What is being asked:
Required from the data below: the exact lines starting at the line containing "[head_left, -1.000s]" and ending at the line containing "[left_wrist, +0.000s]", with both ends kept and all pictures dropped.

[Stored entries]

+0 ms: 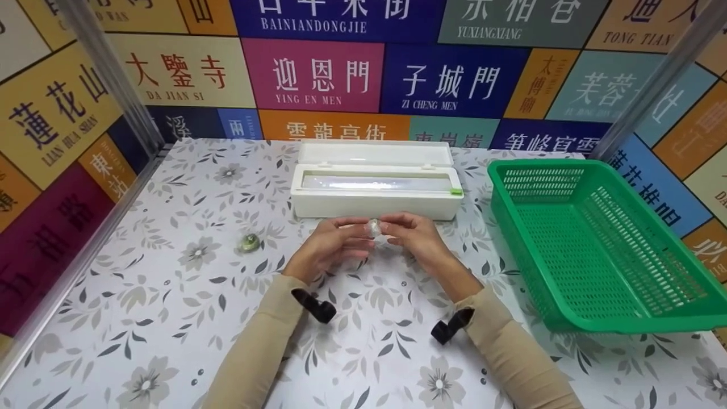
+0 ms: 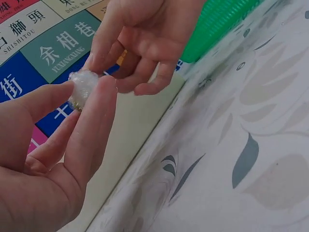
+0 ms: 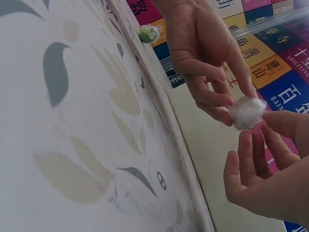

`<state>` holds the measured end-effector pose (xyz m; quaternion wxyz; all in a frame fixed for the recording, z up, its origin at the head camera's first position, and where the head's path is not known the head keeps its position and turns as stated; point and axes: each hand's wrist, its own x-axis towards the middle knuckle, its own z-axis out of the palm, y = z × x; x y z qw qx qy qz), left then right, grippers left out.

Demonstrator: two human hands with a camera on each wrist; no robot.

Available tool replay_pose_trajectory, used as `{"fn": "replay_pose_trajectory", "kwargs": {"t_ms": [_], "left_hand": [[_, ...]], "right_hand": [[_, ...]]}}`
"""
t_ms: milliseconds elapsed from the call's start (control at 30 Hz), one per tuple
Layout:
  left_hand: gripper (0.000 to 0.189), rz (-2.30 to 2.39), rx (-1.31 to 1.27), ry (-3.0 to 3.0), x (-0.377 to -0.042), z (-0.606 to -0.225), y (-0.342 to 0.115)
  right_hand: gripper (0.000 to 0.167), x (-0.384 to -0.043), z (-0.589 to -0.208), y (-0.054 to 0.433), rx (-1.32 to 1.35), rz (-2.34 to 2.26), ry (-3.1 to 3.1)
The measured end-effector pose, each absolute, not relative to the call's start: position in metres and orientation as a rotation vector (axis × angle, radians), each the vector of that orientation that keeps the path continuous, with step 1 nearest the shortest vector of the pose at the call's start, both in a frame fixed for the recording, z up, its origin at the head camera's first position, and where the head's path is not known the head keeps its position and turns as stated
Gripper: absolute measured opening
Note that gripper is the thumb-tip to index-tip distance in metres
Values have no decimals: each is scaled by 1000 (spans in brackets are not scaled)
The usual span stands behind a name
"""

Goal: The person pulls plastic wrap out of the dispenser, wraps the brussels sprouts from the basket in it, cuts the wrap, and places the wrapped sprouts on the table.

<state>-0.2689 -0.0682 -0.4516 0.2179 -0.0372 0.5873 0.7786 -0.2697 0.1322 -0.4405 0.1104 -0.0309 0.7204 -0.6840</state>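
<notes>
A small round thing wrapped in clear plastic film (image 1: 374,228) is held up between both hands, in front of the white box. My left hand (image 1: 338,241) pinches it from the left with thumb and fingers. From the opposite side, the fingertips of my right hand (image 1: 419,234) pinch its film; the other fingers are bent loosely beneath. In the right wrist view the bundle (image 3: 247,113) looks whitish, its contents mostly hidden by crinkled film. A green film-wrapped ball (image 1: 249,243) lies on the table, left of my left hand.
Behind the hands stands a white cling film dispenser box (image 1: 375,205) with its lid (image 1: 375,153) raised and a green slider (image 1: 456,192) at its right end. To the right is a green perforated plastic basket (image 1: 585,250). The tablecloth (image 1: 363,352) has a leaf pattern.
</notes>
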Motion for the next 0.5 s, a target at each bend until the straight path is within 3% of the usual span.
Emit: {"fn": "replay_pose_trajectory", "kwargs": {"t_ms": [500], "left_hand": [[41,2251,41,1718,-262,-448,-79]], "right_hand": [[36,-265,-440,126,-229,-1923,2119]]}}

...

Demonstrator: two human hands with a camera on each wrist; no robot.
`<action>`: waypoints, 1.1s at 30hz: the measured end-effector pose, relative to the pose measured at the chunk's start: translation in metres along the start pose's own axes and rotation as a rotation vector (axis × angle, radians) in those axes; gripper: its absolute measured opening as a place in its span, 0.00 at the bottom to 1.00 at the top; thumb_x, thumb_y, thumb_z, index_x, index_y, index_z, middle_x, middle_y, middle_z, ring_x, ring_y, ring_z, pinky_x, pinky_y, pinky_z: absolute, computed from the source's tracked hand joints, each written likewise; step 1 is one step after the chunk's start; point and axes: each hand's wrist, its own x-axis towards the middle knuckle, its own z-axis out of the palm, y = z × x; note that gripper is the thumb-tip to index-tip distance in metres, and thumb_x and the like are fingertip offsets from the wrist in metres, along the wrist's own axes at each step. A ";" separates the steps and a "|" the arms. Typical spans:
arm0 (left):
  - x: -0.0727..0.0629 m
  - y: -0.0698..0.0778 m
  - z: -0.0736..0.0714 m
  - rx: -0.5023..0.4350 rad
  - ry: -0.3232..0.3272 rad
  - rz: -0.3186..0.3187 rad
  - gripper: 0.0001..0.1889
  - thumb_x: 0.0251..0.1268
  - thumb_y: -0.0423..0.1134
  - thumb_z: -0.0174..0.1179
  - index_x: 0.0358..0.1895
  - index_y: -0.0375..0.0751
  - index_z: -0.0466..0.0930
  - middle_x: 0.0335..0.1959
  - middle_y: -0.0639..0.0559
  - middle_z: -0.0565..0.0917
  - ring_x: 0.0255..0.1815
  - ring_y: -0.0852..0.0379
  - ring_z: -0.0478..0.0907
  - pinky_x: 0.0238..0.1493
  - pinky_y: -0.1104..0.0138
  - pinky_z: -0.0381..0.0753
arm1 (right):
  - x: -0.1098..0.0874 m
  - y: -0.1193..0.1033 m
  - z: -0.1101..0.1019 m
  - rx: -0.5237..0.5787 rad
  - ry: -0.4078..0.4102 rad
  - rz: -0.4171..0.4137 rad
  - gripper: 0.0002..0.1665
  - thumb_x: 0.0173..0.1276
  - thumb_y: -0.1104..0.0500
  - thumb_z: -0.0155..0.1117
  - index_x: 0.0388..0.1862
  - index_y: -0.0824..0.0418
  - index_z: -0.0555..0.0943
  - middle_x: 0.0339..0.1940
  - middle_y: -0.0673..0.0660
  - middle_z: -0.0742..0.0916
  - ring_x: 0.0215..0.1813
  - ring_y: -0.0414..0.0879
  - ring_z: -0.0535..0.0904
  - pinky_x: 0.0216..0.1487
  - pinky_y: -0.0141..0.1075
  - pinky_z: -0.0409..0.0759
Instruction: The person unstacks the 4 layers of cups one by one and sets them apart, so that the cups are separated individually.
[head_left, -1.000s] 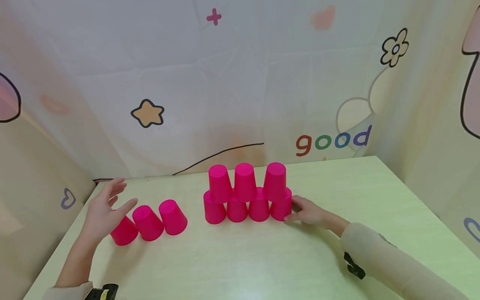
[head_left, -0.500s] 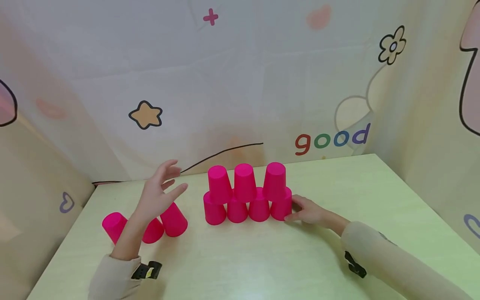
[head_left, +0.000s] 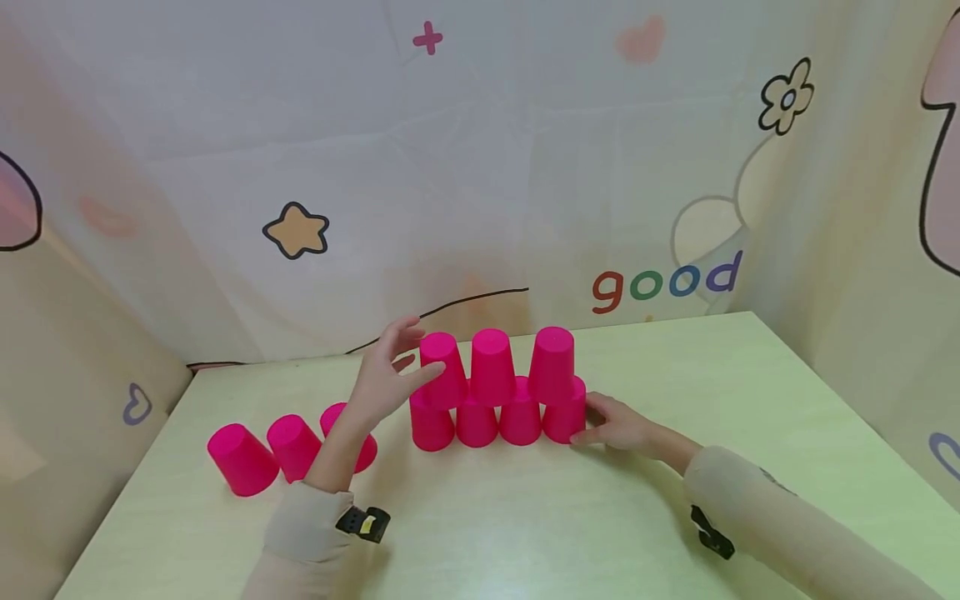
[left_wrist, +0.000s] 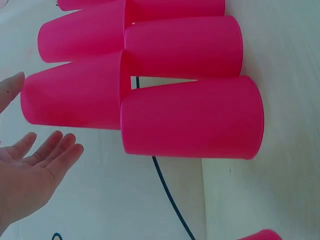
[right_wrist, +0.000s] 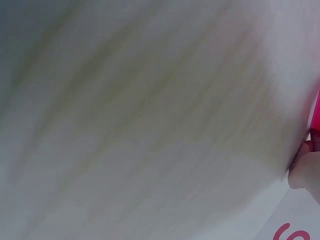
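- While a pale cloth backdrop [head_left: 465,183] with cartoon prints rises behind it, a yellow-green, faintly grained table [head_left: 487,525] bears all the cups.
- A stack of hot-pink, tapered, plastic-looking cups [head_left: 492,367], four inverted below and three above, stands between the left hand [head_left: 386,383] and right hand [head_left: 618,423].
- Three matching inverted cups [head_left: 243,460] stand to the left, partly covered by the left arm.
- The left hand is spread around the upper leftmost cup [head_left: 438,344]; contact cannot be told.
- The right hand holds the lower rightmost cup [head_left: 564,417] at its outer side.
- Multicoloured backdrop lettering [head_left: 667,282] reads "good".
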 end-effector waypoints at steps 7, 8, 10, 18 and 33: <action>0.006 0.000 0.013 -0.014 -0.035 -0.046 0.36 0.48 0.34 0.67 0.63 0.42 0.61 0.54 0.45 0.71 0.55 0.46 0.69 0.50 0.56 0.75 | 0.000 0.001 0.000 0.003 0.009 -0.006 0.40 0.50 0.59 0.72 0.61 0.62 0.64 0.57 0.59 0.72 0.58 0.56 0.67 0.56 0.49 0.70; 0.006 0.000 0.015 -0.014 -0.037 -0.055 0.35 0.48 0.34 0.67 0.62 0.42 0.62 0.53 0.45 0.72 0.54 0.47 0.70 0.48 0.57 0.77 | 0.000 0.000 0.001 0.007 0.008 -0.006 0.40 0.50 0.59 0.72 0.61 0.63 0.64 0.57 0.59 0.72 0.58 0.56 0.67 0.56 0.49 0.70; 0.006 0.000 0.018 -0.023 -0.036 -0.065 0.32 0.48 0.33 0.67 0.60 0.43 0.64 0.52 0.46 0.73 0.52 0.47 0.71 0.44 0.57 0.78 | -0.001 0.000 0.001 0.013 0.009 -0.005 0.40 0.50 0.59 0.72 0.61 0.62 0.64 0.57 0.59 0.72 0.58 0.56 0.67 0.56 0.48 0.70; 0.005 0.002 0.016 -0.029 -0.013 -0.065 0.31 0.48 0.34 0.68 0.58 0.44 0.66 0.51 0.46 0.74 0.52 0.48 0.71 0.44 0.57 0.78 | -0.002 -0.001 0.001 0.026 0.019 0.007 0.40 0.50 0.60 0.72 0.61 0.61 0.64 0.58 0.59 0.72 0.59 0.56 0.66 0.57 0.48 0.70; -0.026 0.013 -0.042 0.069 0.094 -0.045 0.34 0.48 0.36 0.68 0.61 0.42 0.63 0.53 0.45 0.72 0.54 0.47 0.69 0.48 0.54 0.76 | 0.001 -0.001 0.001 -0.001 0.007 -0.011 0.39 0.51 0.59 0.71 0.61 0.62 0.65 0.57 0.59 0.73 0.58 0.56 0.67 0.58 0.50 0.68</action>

Exercise result:
[head_left, -1.000s] 
[head_left, -0.500s] 
[head_left, +0.000s] 
[left_wrist, +0.000s] 

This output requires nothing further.